| WORK REQUIRED |
Could the data below be copied out in full, word for word?

===== RECORDED INFORMATION

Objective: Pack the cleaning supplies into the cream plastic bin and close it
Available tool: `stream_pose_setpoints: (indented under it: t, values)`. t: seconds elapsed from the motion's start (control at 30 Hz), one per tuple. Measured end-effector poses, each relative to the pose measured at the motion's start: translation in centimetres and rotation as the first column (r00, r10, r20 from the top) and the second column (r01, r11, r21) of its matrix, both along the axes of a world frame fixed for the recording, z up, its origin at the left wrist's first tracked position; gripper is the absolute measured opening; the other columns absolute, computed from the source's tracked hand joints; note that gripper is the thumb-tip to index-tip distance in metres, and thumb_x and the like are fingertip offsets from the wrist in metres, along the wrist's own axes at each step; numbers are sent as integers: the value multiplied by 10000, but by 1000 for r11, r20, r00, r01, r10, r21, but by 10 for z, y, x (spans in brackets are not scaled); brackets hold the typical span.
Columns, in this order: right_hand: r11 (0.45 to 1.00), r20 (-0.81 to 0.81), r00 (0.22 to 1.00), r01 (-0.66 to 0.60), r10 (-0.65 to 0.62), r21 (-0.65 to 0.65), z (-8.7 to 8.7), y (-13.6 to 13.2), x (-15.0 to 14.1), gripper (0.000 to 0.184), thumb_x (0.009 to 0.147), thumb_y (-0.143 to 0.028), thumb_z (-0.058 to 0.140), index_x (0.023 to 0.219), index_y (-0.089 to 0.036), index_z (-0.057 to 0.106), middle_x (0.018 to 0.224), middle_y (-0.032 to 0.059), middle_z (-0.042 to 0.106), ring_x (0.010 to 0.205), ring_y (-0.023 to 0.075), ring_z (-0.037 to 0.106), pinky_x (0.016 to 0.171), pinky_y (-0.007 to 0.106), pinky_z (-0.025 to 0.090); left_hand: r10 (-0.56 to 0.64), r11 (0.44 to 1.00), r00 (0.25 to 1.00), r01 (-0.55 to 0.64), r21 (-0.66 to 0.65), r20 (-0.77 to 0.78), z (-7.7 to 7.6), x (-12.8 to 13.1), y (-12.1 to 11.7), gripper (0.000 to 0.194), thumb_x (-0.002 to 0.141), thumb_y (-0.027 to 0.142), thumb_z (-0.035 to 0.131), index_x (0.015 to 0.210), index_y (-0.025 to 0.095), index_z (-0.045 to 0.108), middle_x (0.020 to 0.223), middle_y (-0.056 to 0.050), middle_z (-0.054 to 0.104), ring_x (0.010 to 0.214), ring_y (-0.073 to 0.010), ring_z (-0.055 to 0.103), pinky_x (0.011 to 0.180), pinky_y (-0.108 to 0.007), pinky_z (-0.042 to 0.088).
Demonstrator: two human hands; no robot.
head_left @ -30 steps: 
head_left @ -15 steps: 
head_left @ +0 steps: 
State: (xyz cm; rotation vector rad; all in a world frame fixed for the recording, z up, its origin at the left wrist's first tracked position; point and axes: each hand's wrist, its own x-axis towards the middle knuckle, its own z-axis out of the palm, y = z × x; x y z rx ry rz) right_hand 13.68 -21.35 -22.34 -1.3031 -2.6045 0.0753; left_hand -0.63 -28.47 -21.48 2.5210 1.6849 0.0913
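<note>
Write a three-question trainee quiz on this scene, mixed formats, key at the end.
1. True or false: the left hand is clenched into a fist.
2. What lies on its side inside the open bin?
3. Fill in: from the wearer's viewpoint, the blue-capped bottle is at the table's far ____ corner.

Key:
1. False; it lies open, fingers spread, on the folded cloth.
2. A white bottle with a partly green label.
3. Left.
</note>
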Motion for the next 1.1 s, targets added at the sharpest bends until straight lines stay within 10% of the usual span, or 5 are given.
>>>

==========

| COMPLETED EXERCISE |
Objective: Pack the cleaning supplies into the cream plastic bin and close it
Available tool: `stream_pose_setpoints: (indented under it: t, values)`. t: seconds elapsed from the motion's start (control at 30 Hz), one per tuple. Measured end-effector poses, each relative to the pose measured at the motion's start: translation in centimetres and rotation as the first column (r00, r10, r20 from the top) and the second column (r01, r11, r21) of its matrix, both along the axes of a world frame fixed for the recording, z up, its origin at the left wrist's first tracked position; gripper is the absolute measured opening; the other columns absolute, computed from the source's tracked hand joints; note that gripper is the thumb-tip to index-tip distance in metres, and thumb_x and the like are fingertip offsets from the wrist in metres, along the wrist's own axes at each step; numbers are sent as integers: the value multiplied by 10000, but by 1000 for r11, r20, r00, r01, r10, r21, but by 10 for z, y, x (spans in brackets are not scaled); brackets hold the typical span.
Columns, in this order: right_hand: r11 (0.45 to 1.00), r20 (-0.81 to 0.81), r00 (0.22 to 1.00), r01 (-0.66 to 0.60), r10 (-0.65 to 0.62), r21 (-0.65 to 0.65), z (-8.7 to 8.7), y (-13.6 to 13.2), x (-15.0 to 14.1), gripper (0.000 to 0.184), thumb_x (0.009 to 0.147), thumb_y (-0.143 to 0.028), thumb_z (-0.058 to 0.140), index_x (0.023 to 0.219), index_y (-0.089 to 0.036), index_z (-0.057 to 0.106), middle_x (0.018 to 0.224), middle_y (-0.032 to 0.059), middle_z (-0.042 to 0.106), ring_x (0.010 to 0.205), ring_y (-0.023 to 0.075), ring_z (-0.037 to 0.106), pinky_x (0.016 to 0.171), pinky_y (-0.007 to 0.106), pinky_z (-0.025 to 0.090); left_hand: r10 (-0.56 to 0.64), r11 (0.44 to 1.00), r00 (0.25 to 1.00), r01 (-0.55 to 0.64), r21 (-0.66 to 0.65), r20 (-0.77 to 0.78), z (-7.7 to 7.6), x (-12.8 to 13.1), y (-12.1 to 11.7), gripper (0.000 to 0.194), thumb_x (-0.002 to 0.141), thumb_y (-0.027 to 0.142), thumb_z (-0.035 to 0.131), index_x (0.015 to 0.210), index_y (-0.025 to 0.095), index_z (-0.045 to 0.108), middle_x (0.020 to 0.223), middle_y (-0.056 to 0.050), middle_z (-0.054 to 0.104), ring_x (0.010 to 0.214), ring_y (-0.073 to 0.010), ring_z (-0.055 to 0.103), pinky_x (0.011 to 0.180), pinky_y (-0.108 to 0.007), pinky_z (-0.042 to 0.088).
Demonstrator: two human hands; no robot.
head_left @ -30 steps: 
head_left @ -15 steps: 
head_left @ +0 steps: 
State: (xyz cm; rotation vector rad; all in a world frame fixed for the recording, z up, its origin at the left wrist's first tracked position; point and axes: each hand's wrist, its own x-axis towards the middle knuckle, its own z-axis out of the palm, y = z × x; x y z rx ry rz) right_hand 13.68 -21.35 -22.34 -1.3031 -2.6045 0.0753; left_hand -0.63 -28.47 -21.48 2.5210 1.6849 0.0913
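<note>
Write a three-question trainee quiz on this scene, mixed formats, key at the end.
1. True or false: the left hand is clenched into a fist.
2. What lies on its side inside the open bin?
3. Fill in: from the wearer's viewpoint, the blue-capped bottle is at the table's far ____ corner.

Key:
1. False; it lies open, fingers spread, on the folded cloth.
2. A white bottle with a partly green label.
3. Left.
</note>
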Motion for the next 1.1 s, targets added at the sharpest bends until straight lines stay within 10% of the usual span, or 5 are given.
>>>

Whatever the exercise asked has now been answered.